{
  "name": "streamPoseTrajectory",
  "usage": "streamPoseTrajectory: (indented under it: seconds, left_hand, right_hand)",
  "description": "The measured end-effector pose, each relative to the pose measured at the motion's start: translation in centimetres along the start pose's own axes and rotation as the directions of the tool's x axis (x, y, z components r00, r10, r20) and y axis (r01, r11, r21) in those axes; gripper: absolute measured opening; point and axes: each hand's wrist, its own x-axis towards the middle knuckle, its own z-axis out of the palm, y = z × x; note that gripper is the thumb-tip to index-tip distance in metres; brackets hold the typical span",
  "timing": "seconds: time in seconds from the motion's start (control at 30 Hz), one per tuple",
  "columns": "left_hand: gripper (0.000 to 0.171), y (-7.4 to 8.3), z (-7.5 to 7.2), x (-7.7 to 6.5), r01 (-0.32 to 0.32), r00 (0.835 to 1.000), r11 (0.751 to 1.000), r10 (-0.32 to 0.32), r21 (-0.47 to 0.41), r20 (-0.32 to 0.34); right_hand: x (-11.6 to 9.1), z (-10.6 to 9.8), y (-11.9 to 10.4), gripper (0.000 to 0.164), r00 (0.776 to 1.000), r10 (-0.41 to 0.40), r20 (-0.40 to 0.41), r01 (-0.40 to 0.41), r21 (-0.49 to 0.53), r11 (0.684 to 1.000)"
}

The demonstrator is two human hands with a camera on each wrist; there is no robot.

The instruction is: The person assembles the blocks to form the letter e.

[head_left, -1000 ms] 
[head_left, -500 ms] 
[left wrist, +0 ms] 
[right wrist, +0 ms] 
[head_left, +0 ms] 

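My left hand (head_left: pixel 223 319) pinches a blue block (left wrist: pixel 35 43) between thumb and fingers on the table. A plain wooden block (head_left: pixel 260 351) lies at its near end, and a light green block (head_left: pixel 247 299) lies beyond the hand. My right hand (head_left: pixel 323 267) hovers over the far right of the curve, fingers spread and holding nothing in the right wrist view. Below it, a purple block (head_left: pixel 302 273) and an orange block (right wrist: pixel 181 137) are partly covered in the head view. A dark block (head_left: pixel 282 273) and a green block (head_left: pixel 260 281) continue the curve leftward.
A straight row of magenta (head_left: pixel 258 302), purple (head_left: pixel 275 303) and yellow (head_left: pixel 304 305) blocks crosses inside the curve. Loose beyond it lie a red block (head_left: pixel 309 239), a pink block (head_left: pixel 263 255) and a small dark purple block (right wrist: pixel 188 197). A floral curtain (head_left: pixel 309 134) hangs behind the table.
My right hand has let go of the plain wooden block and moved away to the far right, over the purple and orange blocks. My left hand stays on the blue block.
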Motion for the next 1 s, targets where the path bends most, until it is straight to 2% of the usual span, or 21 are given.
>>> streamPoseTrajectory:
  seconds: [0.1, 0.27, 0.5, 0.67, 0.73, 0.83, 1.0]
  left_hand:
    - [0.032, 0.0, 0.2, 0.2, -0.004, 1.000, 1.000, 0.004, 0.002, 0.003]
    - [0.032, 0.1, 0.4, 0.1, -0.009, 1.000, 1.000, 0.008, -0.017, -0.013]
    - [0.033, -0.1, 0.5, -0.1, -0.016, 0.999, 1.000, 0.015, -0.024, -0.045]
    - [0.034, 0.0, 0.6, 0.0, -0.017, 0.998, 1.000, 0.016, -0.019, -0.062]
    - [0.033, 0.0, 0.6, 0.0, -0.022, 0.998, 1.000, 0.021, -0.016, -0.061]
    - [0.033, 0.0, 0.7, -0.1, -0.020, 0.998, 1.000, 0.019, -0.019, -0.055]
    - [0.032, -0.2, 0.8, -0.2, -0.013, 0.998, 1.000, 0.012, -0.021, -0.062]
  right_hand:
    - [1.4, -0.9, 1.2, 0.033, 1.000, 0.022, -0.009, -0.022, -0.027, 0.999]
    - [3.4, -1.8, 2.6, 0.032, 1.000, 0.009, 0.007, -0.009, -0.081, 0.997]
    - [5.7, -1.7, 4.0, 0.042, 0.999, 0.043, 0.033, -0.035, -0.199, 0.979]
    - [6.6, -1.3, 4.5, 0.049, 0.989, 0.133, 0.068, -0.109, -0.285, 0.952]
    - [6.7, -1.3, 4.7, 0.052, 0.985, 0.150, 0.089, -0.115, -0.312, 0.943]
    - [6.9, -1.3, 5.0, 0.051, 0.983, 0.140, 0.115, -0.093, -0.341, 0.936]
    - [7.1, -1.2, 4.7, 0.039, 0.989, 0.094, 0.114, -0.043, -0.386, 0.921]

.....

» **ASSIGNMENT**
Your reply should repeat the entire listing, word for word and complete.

» **RESULT OF THIS EXERCISE**
{
  "name": "streamPoseTrajectory",
  "usage": "streamPoseTrajectory: (indented under it: seconds, left_hand, right_hand)",
  "description": "The measured end-effector pose, each relative to the pose measured at the motion's start: translation in centimetres along the start pose's own axes and rotation as the directions of the tool's x axis (x, y, z components r00, r10, r20) and y axis (r01, r11, r21) in those axes; gripper: absolute measured opening; point and axes: each hand's wrist, its own x-axis towards the middle knuckle, its own z-axis out of the palm, y = z × x; note that gripper is the thumb-tip to index-tip distance in metres; brackets hold the typical span",
  "timing": "seconds: time in seconds from the motion's start (control at 30 Hz), one per tuple",
  "columns": "left_hand: gripper (0.000 to 0.171), y (-7.4 to 8.3), z (-7.5 to 7.2), x (-7.7 to 6.5), r01 (-0.32 to 0.32), r00 (0.835 to 1.000), r11 (0.751 to 1.000), r10 (-0.32 to 0.32), r21 (-0.47 to 0.41), r20 (-0.32 to 0.34); right_hand: x (-11.6 to 9.1), z (-10.6 to 9.8), y (-11.9 to 10.4), gripper (0.000 to 0.164), r00 (0.776 to 1.000), r10 (-0.41 to 0.40), r20 (-0.40 to 0.41), r01 (-0.40 to 0.41), r21 (-0.49 to 0.53), r11 (0.684 to 1.000)"
}

The demonstrator is two human hands with a camera on each wrist; there is no robot.

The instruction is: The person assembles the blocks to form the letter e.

[head_left, -1000 ms] 
[head_left, -500 ms] 
[left wrist, +0 ms] 
[right wrist, +0 ms] 
[head_left, +0 ms] 

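My left hand (head_left: pixel 223 319) pinches a blue block (left wrist: pixel 35 43) between thumb and fingers on the table. A plain wooden block (head_left: pixel 260 351) lies at its near end, and a light green block (head_left: pixel 247 299) lies beyond the hand. My right hand (head_left: pixel 323 267) hovers over the far right of the curve, fingers spread and holding nothing in the right wrist view. Below it, a purple block (head_left: pixel 302 273) and an orange block (right wrist: pixel 181 137) are partly covered in the head view. A dark block (head_left: pixel 282 273) and a green block (head_left: pixel 260 281) continue the curve leftward.
A straight row of magenta (head_left: pixel 258 302), purple (head_left: pixel 275 303) and yellow (head_left: pixel 304 305) blocks crosses inside the curve. Loose beyond it lie a red block (head_left: pixel 309 239), a pink block (head_left: pixel 263 255) and a small dark purple block (right wrist: pixel 188 197). A floral curtain (head_left: pixel 309 134) hangs behind the table.
My right hand has let go of the plain wooden block and moved away to the far right, over the purple and orange blocks. My left hand stays on the blue block.
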Motion for the next 1 s, targets where the path bends most, until it is straight to 2% of the usual span, or 21 are given.
>>> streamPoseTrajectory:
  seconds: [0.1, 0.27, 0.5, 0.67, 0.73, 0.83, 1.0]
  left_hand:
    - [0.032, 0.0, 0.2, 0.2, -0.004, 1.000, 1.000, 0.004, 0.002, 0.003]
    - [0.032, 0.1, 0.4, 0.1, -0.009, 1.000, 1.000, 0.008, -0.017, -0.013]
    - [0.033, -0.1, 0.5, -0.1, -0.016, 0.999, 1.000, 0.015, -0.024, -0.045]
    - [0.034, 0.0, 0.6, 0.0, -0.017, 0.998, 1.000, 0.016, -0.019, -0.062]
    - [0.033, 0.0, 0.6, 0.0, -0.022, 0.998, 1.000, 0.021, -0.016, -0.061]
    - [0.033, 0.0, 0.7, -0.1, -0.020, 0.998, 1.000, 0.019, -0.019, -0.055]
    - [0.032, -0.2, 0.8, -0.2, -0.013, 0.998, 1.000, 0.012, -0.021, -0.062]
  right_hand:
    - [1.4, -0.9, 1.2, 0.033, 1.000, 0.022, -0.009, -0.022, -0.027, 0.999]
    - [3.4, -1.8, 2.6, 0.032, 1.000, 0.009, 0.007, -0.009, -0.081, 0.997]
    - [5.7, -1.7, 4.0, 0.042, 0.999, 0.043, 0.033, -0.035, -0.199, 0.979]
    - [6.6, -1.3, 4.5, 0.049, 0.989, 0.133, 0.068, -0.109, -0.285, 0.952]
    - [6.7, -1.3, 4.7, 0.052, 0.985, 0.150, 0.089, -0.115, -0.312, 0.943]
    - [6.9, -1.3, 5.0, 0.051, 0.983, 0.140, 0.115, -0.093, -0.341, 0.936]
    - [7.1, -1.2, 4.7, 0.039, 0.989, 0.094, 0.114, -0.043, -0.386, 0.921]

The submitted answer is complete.